Tierce is an international trio of electroacoustic musicians which has existed since 2007: first Jez riley French (electronics, objects, field-recordings, zither, contact mics, etc..), Daniel Jones on turntables and electronics, and finally, Ivan Palacký on amplified knitting machine (... yes you read that right). The performance that gave rise to the disc Caisson was a single piece lasting an hour at a concert recorded in an art gallery in Hull in November 2010.

So imagine a fairly large box or cabinet ('caisson') of any sort, the important thing being the space that it contains rather than its function. Because space seems essential for these three musicians: the electroacoustic music offered here is a kind of sound design in which the sounds define and individualise the space as they fill it. What sounds then? It's difficult to say; it navigates constantly across DIY electronics, field recordings of all sorts (bells, various background soundscapes, birds etc...) and strange sounds that are unrecognisable. All this is mixed together and merged into a single fluctuating, shifting field, which is both light and corrosive, aggressive and calm. No hierarchy is established between the various sound sources, they all belong to a single stratum. And this stratum carves a space out of time, a space that is created at the same moment as it is inhabited by the music.

Of course, there is a particular form of sonic exploration at work in Caisson; each of the three musicians trace a sound world that is strictly personal, but timbre doesn't seem to be their primary concern. They all seem more interested in the spatial properties and characteristics of the sounds: how will such a noise fill the space?, how will the hearing of some other sound be experienced within the spatial environment?
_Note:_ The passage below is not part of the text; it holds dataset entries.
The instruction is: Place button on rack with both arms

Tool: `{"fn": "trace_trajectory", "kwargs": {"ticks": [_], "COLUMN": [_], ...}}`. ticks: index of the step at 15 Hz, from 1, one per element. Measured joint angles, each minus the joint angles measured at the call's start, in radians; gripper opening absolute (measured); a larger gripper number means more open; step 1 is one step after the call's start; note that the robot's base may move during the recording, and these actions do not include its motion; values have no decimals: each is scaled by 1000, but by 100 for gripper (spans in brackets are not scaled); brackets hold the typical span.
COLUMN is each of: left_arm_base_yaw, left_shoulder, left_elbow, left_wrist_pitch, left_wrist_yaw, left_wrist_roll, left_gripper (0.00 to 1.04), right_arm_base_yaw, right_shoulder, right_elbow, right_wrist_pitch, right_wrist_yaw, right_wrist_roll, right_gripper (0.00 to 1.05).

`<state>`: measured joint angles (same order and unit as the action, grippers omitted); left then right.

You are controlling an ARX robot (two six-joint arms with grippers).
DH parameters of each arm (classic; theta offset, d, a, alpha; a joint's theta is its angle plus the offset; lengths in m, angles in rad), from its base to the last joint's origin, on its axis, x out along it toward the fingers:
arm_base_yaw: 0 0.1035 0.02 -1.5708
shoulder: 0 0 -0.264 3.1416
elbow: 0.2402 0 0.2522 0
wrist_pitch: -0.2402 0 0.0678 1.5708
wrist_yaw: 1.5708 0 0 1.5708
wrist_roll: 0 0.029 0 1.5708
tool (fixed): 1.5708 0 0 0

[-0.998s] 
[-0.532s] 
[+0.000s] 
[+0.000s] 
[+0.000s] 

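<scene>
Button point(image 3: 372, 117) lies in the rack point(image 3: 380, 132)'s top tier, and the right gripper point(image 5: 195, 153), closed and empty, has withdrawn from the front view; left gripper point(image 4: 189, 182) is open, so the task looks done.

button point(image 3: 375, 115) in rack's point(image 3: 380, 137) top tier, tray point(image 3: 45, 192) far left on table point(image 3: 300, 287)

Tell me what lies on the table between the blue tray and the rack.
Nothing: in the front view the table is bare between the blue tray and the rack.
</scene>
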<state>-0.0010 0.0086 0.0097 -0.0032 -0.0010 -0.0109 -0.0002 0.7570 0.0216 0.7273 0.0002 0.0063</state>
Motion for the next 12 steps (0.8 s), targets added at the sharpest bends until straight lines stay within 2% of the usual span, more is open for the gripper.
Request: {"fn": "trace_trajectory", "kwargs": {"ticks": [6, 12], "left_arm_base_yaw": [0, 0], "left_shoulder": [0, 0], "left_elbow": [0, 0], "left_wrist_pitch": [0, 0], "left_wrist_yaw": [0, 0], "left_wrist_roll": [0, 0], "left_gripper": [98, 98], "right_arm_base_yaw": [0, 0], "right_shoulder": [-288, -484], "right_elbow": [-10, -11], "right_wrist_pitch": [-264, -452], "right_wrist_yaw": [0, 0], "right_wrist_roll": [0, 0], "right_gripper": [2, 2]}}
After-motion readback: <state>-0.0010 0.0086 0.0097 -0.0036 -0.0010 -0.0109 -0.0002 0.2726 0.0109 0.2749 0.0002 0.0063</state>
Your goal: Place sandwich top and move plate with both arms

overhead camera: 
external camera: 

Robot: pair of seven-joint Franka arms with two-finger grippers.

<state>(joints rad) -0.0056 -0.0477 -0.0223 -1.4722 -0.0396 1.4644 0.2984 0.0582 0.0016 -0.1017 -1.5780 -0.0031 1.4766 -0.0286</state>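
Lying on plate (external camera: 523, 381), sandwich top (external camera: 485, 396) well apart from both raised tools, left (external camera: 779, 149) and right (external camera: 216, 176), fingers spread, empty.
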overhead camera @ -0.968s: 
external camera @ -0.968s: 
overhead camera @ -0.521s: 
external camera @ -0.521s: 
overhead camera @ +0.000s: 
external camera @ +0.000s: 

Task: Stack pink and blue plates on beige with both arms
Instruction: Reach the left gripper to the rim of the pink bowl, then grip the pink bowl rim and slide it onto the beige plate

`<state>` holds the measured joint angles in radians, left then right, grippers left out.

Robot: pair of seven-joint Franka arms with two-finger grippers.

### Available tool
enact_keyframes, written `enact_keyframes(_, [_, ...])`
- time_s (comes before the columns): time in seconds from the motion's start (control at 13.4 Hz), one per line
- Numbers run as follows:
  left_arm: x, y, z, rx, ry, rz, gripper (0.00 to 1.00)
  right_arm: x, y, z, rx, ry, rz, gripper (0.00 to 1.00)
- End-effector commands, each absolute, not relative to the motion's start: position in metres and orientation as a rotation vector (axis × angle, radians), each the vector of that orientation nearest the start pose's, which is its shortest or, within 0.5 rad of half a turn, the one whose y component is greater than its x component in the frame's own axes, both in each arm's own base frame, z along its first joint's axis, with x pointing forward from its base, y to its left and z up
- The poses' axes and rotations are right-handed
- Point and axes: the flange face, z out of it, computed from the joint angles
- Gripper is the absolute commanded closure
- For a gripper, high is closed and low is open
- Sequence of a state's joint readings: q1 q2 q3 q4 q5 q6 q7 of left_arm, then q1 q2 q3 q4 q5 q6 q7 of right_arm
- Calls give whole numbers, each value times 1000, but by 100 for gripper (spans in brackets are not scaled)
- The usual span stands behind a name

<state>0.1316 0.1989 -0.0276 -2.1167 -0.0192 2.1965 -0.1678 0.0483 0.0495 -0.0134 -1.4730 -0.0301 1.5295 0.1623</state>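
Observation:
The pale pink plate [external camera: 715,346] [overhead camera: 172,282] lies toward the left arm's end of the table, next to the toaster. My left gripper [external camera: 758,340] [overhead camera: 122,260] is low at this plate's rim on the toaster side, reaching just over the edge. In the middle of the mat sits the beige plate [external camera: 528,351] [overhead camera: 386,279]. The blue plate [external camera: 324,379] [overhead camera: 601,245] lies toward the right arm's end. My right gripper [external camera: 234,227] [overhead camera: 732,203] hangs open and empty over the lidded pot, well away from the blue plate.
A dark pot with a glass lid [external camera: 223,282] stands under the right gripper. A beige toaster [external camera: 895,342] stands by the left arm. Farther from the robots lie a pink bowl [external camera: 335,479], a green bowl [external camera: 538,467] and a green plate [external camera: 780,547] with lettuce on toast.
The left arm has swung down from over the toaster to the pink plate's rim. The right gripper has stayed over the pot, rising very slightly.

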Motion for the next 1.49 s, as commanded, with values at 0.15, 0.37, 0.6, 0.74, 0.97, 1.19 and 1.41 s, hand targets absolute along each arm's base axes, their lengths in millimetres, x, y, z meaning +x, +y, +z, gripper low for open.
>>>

Caisson plays above all with sensory perception ("micro-listening" as Jez riley French says in his interview for Another Timbre), the trio plays with the possibilities of changing our perception (which is auditory in one sense, but also visual, and – why not? - olfactory and taste-based) through a careful listening that evolves in a global environment whose objectivity and solidity are here put in question.

However, despite the tranquility that characterises it, this music is also rather tense, doubtless because of these constant shifts and fluctuations, partly as if any form of stasis was feared, but also because of the often abrasive sounds that are used, which progressively fill the space in an apparently ineluctable process. A space that is filled, but not only by sounds: silence also has a prominent place across the spaces of this piece, a silence so pervasive that it becomes the equal of the sounds with which it interacts. Silences of a frighteningly heavy substance. A music that is above all not static, nor linear, but which evolves across an unstable terrain that is in flux, across spaces that are sometimes saturated with noises, or else with silences, but also across airy regions that would be suitable for meditative contemplation. An approach that flirts with the infinite (time as well as space), so calm and poised that no border would be able to delimit this universe.

I haven't heard Tierce's first album, which was released on Jez riley French's label, but Caisson, despite some difficulties in approaching it due to the considerable attention it requires, takes us on a unique micro-sensory journey across a space that the musicians have brought into being and in which they are fully invested. Their approach to sound and its 'intuitive' unfolding is radical, and this creates a music that is bizarre, unexpected and unprecedented, but once you have overcome your cultural reticence, Caisson has the ability to take the listener inside some fantastic spaces where the Kantian categories of perception are annihilated at the same time as they are exacerbated. A supernatural music seems to allow the opening, maturing and fulfilment as much of perception itself as of the things perceived (especially sound, and space and time).